OBJECTIVE: To delineate the activities of decorin and biglycan in the progression of post-traumatic osteoarthritis (PTOA). DESIGN: Three-month-old inducible biglycan (Bgn(iKO)) and decorin/biglycan compound (Dcn/Bgn(iKO)) knockout mice were subjected to the destabilization of the medial meniscus (DMM) surgery to induce PTOA. The OA phenotype was evaluated by assessing joint structure and sulfated glycosaminoglycan (sGAG) staining via histology, surface collagen fibril nanostructure and calcium content via scanning electron microscopy, tissue modulus via atomic force microscopy-nanoindentation, as well as subchondral bone structure and meniscus ossification via micro-computed tomography. Outcomes were compared with previous findings in the inducible decorin (Dcn(iKO)) knockout mice. RESULTS: In the DMM model, Bgn(iKO) mice developed similar degree of OA as the control (0.44 [-0.18 1.05] difference in modified Mankin score), different from the more severe OA phenotype observed in Dcn(iKO) mice (1.38 [0.91 1.85] difference). Dcn/Bgn(iKO) mice exhibited similar histological OA phenotype as Dcn(iKO) mice (1.51 [0.97 2.04] difference vs control), including aggravated loss of sGAGs, salient surface fibrillation and formation of osteophyte.

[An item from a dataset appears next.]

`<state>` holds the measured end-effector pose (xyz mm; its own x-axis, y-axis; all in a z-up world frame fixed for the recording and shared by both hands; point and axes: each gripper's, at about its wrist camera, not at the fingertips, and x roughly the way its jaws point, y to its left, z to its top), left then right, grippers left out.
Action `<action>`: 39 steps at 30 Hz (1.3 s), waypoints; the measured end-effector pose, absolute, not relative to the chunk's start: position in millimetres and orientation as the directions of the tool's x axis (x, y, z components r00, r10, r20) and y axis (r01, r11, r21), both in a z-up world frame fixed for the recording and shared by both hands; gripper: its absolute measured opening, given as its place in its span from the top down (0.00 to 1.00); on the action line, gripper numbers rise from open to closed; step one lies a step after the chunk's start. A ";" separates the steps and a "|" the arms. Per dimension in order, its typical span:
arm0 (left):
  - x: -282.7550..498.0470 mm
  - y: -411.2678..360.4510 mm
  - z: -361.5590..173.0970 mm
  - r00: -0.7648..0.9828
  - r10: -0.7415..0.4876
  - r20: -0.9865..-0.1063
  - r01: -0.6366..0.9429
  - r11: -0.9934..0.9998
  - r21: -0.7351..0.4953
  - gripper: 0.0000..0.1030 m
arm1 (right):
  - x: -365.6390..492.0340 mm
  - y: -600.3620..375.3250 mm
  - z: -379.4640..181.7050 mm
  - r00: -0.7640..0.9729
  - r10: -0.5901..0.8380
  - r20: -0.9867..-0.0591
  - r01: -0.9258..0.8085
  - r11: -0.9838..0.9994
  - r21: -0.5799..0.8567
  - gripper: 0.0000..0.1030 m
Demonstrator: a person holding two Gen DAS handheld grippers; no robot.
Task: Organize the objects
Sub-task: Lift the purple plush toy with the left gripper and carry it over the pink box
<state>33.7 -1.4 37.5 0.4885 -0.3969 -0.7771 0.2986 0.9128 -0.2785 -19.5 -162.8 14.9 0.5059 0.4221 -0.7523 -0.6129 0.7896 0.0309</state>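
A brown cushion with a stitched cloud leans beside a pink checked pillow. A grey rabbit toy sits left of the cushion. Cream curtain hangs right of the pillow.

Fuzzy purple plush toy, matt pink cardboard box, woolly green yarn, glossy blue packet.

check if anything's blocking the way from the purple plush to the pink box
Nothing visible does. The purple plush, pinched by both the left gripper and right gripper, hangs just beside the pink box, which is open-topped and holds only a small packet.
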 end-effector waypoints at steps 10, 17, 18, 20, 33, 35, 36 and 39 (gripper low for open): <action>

Meanwhile, Dcn/Bgn(iKO) mice showed further cartilage thinning than Dcn(iKO) mice, resulting in the exposure of underlying calcified tissues and aberrantly high surface modulus. Bgn(iKO) and Dcn/Bgn(iKO) mice developed altered subchondral trabecular bone structure in both Sham and DMM groups, while Dcn(iKO) and control mice did not. CONCLUSION: In PTOA, decorin plays a more crucial role than biglycan in regulating cartilage degeneration, while biglycan is more important in regulating subchondral bone structure. The two have distinct activities and modest synergy in the pathogenesis of PTOA.